Roger Torres (he/him/ele)

Posted on Sep 12, 2021 • Edited on Mar 27, 2022

[Rust] Tokio stack overview: Runtime

#rust #beginners #tokio #runtime

Quoting its first announcement, "Tokio is a platform for writing fast networking code in Rust [and] is primarily intended as a foundation for other libraries".

The central piece of this platform, the runtime, is also named tokio, and that is what this post is about; for understanding tokio runtime is vital for understanding the platform as a whole and — given the current state of things — how to write asynchronous code in Rust.

What is an asynchronous runtime?

Core Rust provides the types to build asynchronous applications. However, when building, say, an asynchronous network application, we found ourselves in the need of a lot of boilerplate code. We can write it ourselves, or we can use a library that gives it to us ready-made (and probably better-made). And that is what an asynchronous runtime such as Tokio does, it provides the building blocks to construe such an application.

Futures

Let us start by taking a look at what core Rust brings to the table, so we can better understand what we would lack if we were to build an asynchronous network application all by ourselves.

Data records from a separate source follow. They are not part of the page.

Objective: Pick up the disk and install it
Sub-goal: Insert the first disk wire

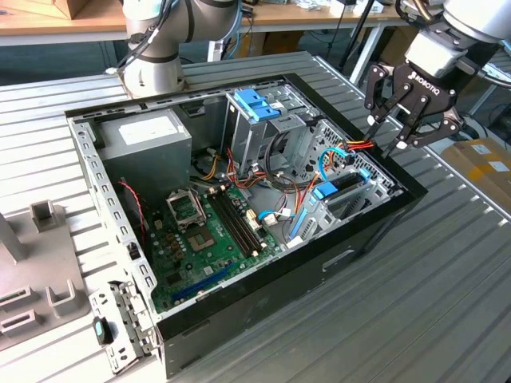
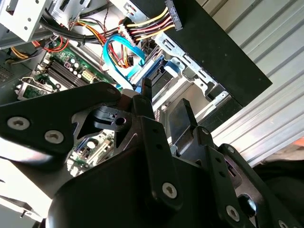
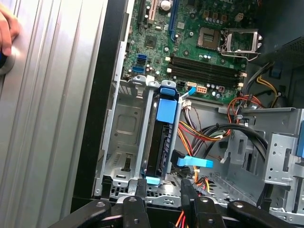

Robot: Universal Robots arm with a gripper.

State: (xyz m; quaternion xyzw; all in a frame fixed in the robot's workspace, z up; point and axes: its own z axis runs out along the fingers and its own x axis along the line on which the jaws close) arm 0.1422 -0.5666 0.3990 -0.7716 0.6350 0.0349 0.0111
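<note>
The disk (image 1: 345, 185) stands on edge in a metal bay at the case's side, at the exterior view's right, its dark face framed by blue rails. In the first wrist view the disk (image 3: 160, 142) sits in its slot with a blue tab on the end towards the motherboard. My gripper (image 1: 387, 136) hangs above and just outside that side of the case, open, with nothing between its fingers. Both wrist views look down past the gripper (image 3: 164, 192) (image 2: 164, 102) onto the bay, and the disk's blue carrier (image 2: 159, 71) shows beyond the fingertips.
The open computer case (image 1: 375, 231) lies on a ribbed metal table. Inside are a grey power-supply box (image 1: 144, 136), a drive cage with a blue latch (image 1: 255, 104), the motherboard (image 1: 207, 231) and loose cables (image 3: 209, 133). A person's hand (image 3: 5, 31) rests on the table beside the case.
</note>
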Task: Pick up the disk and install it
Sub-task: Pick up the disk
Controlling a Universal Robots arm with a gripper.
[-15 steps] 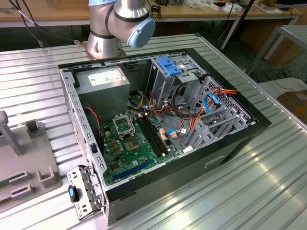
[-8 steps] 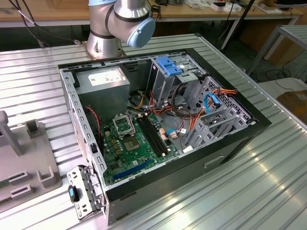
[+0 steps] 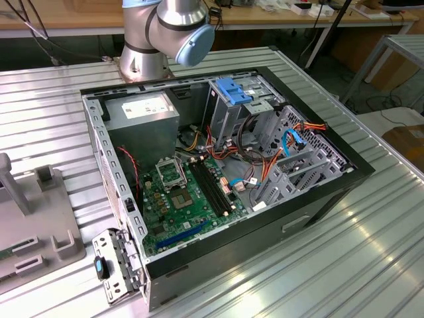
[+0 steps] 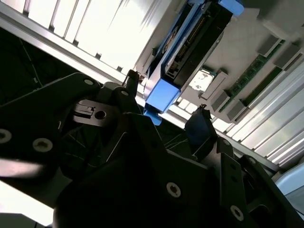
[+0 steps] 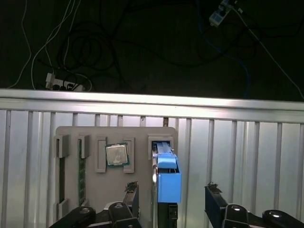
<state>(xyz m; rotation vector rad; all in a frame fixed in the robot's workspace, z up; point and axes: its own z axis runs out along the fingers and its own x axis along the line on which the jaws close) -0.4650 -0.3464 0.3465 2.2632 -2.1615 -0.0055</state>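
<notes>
Ribbed silver tabletop (image 3: 371, 252) runs under everything, with dark floor and loose cables beyond its edge in the first wrist view. An open computer case (image 3: 225, 165) sits mid-table, its green board showing and a metal cage with a blue top (image 3: 232, 93) standing inside. At the exterior view's left lies a grey holder tray (image 3: 40, 218). I hang over that tray (image 5: 118, 137), and my pincer (image 5: 171, 186) is spread wide, one dark finger (image 5: 132, 192) on each side of the disk (image 5: 167, 178), neither pad touching it. The disk stands on edge in a slot at one end of the tray, blue carrier toward me, its metal flank clear in the second wrist view (image 4: 190, 42). In the neighbouring pocket rests a square processor chip (image 5: 117, 154), and farther along a green memory stick (image 5: 81, 173).
</notes>
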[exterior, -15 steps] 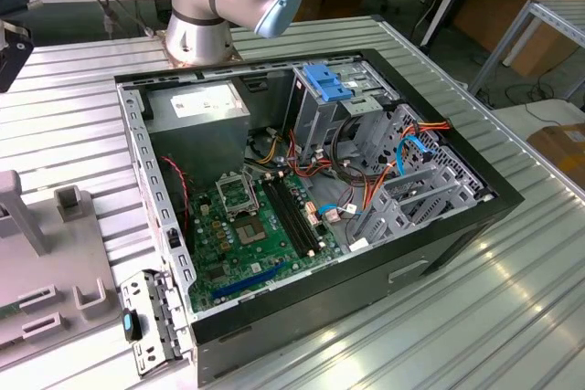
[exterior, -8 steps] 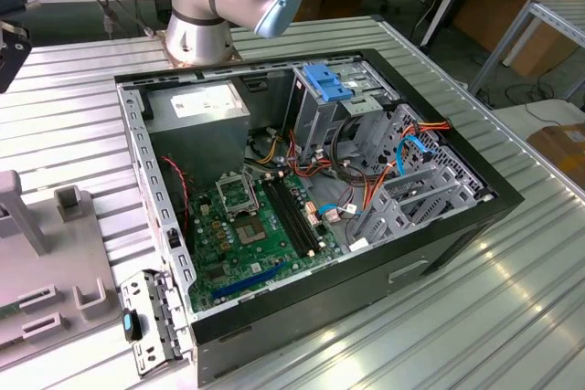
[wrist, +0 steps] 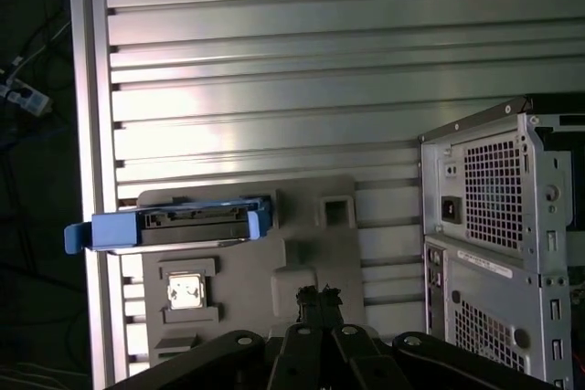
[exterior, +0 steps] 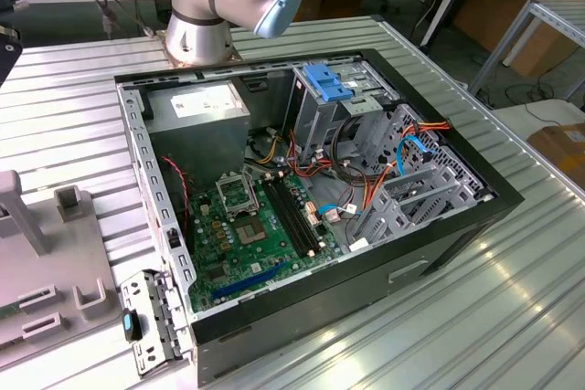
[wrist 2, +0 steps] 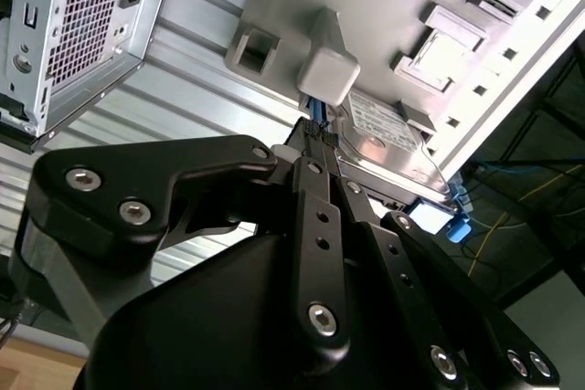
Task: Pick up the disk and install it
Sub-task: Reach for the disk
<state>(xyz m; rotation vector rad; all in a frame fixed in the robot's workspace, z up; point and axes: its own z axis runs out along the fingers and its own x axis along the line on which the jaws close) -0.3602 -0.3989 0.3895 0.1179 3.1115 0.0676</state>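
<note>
The disk [wrist: 174, 224] seems to stand on its thin side in the grey fixture plate [wrist: 343, 253] at the tabletop [wrist: 274, 89] edge. Its long axis runs along the tabletop's grooves, square to that edge, with its blue-bracketed end poking just past it. The gripper [wrist: 320, 296] hovers near, jaws clenched on nothing.

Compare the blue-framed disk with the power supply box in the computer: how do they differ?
The disk stands on edge on a grey holder plate outside the computer case; the power supply sits inside it. The disk wears a blue bracket; the power supply is bare grey metal with a vented back. Both carry a white label.
</note>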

P.S. I already wrote an introduction to async Rust, so this will be a dried out explanation.

Asynchronous Rust allows us to create concurrent applications. It does so via the syntax async/.await. Basically, blocks and functions declared with async desugar into a block or function that returns an implementation of a trait called Future. Future is a state machine, so it can keep up with the progress made in a certain operation, which means it can stop processing at some point and, when executing again, continue from where it stopped. On a higher level, we might say that a future is the representation of a value that may or may not be ready, a duality that is put forward using an enum called Poll that has two variants: Pending and Ready<T>. The Future trait also has a function, called poll(), that will try to make as much progress as possible within the future (thus driving the state machine forward). This function, poll(), is first executed when we .await the future. To .await the future is to deliver it to a scheduler (formerly known as executor) that will poll() it. If it is processed through completion, Ready<T> is returned, otherwise Pending is returned and the scheduler keeps the future aside, waiting for a request to poll() it again. This request comes from the driver (formerly known as reactor), which is an I/O event loop.

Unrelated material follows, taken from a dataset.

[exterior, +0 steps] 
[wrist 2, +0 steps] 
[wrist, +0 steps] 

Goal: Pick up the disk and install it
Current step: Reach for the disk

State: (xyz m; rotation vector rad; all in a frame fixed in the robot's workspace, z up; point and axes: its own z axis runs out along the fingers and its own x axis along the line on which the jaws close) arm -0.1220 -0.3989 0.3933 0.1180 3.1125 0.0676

Rust does not provide these last two. That is why we need a crate to help us with that. Furthermore, we also need some time-related utilities to handle all this scheduling stuff.

Needless to say, this is precisely what the Tokio runtime provides. Quoting its documentation:

Unlike other Rust programs, asynchronous applications require runtime support. In particular, the following runtime services are necessary:

An I/O event loop, called the driver, which drives I/O resources and dispatches I/O events to tasks that depend on them.

A scheduler to execute tasks that use these I/O resources.

A timer for scheduling work to run after a set period of time.

Scheduler

When you code an async function for the first time, you realize that the place from which you are calling this function also has to be async. And if you go all the way up and try to make your main() function async, Rust will tell you that "main function is not allowed to be async".

Asking Rust to explain this error gives us a hint:

$ rustc --explain E0752

`fn main()` or the specified start function is not allowed to be `async`. Not having a correct async runtime library setup may cause this error.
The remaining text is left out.